- Task: Please write out all of the data below exactly, without including the pictures.

+ + + + +

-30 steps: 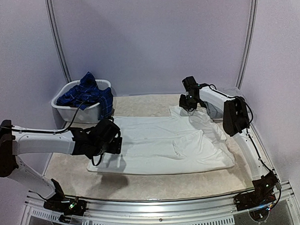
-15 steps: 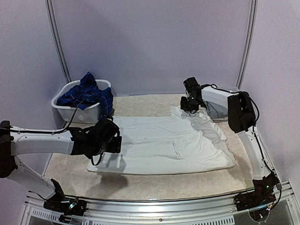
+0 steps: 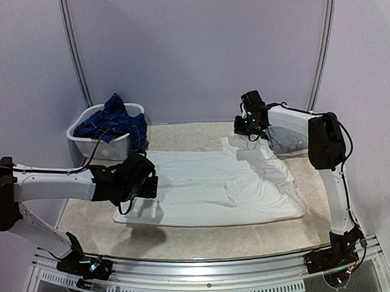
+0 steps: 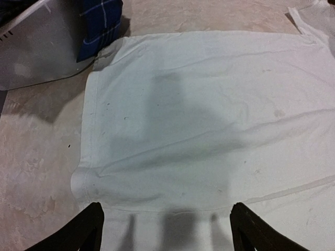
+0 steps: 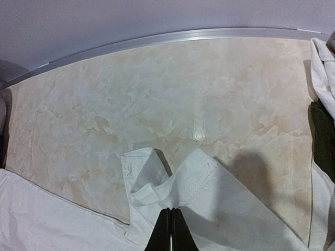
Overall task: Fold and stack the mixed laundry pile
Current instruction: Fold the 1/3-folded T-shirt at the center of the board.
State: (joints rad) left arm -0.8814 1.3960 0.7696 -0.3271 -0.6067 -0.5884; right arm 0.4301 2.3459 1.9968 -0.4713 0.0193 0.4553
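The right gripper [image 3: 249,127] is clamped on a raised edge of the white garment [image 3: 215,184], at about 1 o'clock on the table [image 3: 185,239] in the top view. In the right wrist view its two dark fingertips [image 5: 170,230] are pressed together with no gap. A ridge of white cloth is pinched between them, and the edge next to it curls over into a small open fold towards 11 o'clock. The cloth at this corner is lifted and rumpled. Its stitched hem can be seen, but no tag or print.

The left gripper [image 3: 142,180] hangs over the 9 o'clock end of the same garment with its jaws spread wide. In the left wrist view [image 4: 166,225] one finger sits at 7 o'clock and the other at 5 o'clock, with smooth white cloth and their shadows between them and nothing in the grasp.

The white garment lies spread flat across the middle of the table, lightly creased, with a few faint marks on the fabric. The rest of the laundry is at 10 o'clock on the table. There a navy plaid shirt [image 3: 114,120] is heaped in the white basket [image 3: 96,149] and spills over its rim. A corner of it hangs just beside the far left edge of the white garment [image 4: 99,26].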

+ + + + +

- Expected output:
-30 steps: 
-15 steps: 
+0 steps: 
+0 steps: 
+0 steps: 
Overall task: Fold and stack the mixed laundry pile
Current instruction: Fold the 1/3-folded T-shirt at the center of the board.
State: (joints rad) left arm -0.8814 1.3960 0.7696 -0.3271 -0.6067 -0.5884; right arm 0.4301 2.3459 1.9968 -0.4713 0.0193 0.4553
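The right gripper [image 3: 249,127] is clamped on a raised edge of the white garment [image 3: 215,184], at about 1 o'clock on the table [image 3: 185,239] in the top view. In the right wrist view its two dark fingertips [image 5: 170,230] are pressed together with no gap. A ridge of white cloth is pinched between them, and the edge next to it curls over into a small open fold towards 11 o'clock. The cloth at this corner is lifted and rumpled. Its stitched hem can be seen, but no tag or print.

The left gripper [image 3: 142,180] hangs over the 9 o'clock end of the same garment with its jaws spread wide. In the left wrist view [image 4: 166,225] one finger sits at 7 o'clock and the other at 5 o'clock, with smooth white cloth and their shadows between them and nothing in the grasp.

The white garment lies spread flat across the middle of the table, lightly creased, with a few faint marks on the fabric. The rest of the laundry is at 10 o'clock on the table. There a navy plaid shirt [image 3: 114,120] is heaped in the white basket [image 3: 96,149] and spills over its rim. A corner of it hangs just beside the far left edge of the white garment [image 4: 99,26].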

The exercise has been carried out completely.